-- PROBLEM DESCRIPTION --
Write out the data below exactly, from its first line to the line containing "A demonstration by", that line included.

INFORMATION PROVIDED Block Start

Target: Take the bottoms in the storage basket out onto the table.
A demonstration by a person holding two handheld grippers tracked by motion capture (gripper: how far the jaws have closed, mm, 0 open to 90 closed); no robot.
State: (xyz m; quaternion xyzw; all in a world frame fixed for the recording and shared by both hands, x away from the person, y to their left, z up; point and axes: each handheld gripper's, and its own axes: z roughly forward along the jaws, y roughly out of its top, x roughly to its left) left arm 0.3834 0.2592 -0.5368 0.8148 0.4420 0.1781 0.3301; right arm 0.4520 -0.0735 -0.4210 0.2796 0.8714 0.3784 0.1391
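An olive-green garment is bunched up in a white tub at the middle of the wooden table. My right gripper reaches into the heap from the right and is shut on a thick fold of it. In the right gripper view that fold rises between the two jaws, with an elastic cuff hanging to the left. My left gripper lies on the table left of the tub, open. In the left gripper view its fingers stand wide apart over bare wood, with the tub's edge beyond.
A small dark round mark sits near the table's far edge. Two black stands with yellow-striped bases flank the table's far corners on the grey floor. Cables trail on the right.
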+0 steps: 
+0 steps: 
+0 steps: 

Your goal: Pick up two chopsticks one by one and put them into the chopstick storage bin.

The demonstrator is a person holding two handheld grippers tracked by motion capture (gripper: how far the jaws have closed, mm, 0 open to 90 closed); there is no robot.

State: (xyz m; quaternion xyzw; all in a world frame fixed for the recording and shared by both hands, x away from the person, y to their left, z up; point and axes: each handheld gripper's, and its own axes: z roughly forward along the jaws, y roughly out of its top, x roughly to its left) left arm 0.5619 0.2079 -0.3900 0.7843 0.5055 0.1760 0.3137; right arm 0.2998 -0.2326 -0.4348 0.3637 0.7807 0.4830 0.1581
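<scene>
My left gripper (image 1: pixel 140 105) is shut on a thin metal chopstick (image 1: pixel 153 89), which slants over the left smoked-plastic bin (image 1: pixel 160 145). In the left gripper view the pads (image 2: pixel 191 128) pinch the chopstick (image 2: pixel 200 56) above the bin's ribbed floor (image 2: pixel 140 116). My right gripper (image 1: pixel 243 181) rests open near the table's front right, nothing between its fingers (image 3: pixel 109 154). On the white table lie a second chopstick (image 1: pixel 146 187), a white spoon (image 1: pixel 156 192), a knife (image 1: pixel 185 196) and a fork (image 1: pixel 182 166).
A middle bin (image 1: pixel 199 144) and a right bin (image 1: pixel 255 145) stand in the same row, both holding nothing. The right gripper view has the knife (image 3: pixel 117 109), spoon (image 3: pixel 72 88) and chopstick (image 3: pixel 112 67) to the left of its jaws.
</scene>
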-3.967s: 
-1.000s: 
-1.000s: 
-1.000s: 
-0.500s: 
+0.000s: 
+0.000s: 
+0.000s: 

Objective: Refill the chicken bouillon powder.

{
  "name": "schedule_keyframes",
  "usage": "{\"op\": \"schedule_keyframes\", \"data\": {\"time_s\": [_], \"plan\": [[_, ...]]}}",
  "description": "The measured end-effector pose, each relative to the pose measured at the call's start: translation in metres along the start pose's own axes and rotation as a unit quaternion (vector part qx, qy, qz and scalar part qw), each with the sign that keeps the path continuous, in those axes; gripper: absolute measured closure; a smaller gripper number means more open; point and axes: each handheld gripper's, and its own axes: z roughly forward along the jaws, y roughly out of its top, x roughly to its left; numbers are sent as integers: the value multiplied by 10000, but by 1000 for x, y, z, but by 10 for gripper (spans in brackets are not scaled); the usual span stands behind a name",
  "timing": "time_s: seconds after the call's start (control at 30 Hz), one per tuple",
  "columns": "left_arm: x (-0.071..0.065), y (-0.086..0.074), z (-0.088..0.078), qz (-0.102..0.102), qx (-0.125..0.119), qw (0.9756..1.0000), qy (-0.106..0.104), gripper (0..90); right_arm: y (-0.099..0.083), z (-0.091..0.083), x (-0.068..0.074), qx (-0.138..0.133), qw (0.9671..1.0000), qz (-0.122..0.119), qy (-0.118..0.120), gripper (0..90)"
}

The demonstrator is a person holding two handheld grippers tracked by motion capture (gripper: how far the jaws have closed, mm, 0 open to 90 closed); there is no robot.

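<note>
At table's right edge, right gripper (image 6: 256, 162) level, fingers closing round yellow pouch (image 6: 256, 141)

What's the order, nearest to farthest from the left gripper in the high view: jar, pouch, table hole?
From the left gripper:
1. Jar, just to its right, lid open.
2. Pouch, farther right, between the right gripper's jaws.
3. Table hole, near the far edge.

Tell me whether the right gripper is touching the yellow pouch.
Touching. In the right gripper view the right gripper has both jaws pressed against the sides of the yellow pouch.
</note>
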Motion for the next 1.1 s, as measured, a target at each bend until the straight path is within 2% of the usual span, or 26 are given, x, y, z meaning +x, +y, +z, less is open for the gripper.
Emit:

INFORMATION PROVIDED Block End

-- EXPECTED OUTPUT --
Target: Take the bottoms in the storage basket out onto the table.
A demonstration by a person holding two handheld grippers tracked by motion capture (gripper: how far the jaws have closed, mm, 0 open to 90 closed); no robot.

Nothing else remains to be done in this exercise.